> _Task item_
The answer consists only of the lines from the beginning of the listing below to the line holding "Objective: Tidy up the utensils", inclusive, with every picture removed.

> _Data excerpt_

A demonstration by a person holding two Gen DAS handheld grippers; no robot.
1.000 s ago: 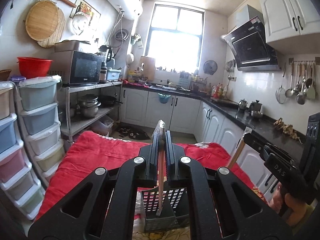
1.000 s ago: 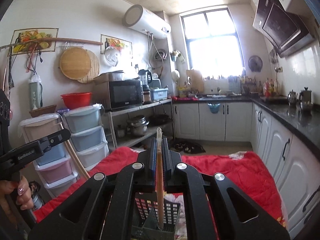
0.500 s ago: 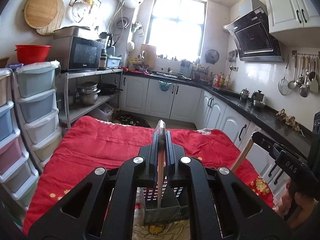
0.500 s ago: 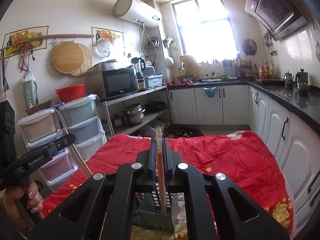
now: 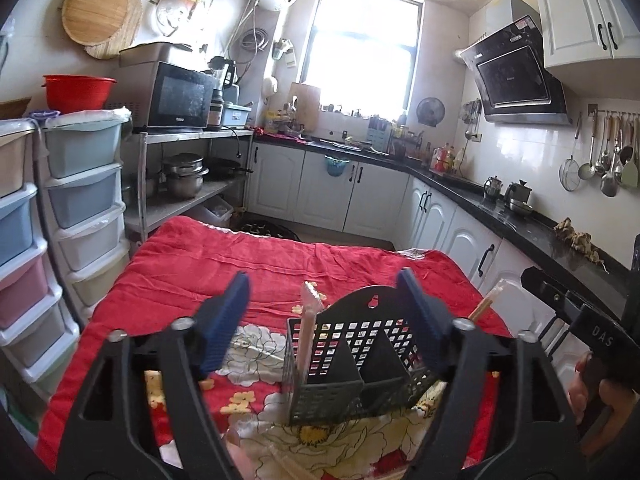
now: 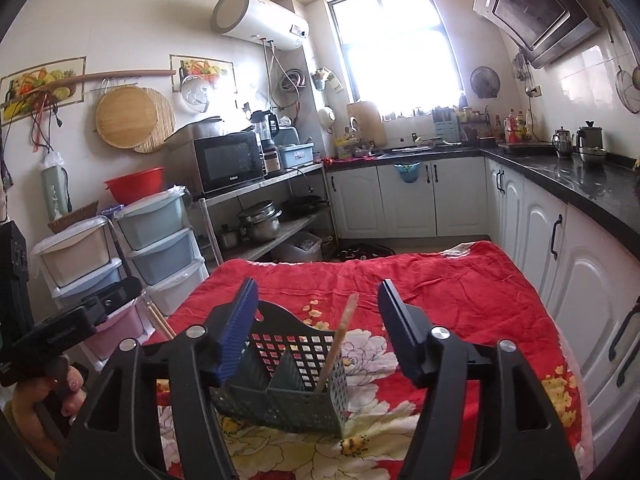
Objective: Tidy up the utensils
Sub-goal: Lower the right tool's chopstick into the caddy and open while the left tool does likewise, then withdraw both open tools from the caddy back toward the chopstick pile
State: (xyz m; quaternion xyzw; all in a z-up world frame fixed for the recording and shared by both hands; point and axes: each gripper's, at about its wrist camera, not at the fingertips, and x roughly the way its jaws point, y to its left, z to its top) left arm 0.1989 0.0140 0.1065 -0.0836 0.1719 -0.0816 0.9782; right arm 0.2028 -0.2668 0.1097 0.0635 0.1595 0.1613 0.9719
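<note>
The dark grey perforated plastic utensil caddy [image 5: 360,364] stands on the red floral cloth [image 5: 248,264] near its front edge, roughly midway between the side edges. A plastic-wrapped pair of wooden chopsticks [image 5: 307,332] stands in its left compartment; another wrapped wooden pair [image 6: 336,344] leans in the right one. The left gripper [image 5: 326,316] and right gripper [image 6: 316,320] have both just been opening; their blue pads stand apart, clear of the chopsticks. I judge the chopsticks light, stiff and slick in their wrap, best pinched mid-shaft; the caddy looks light and tippable, so hold its rim.
</note>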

> _Response_
A demonstration by a person holding two Gen DAS handheld grippers; no robot.
1.000 s ago: 
1.000 s ago: 
0.500 s ago: 
0.500 s ago: 
now: 
now: 
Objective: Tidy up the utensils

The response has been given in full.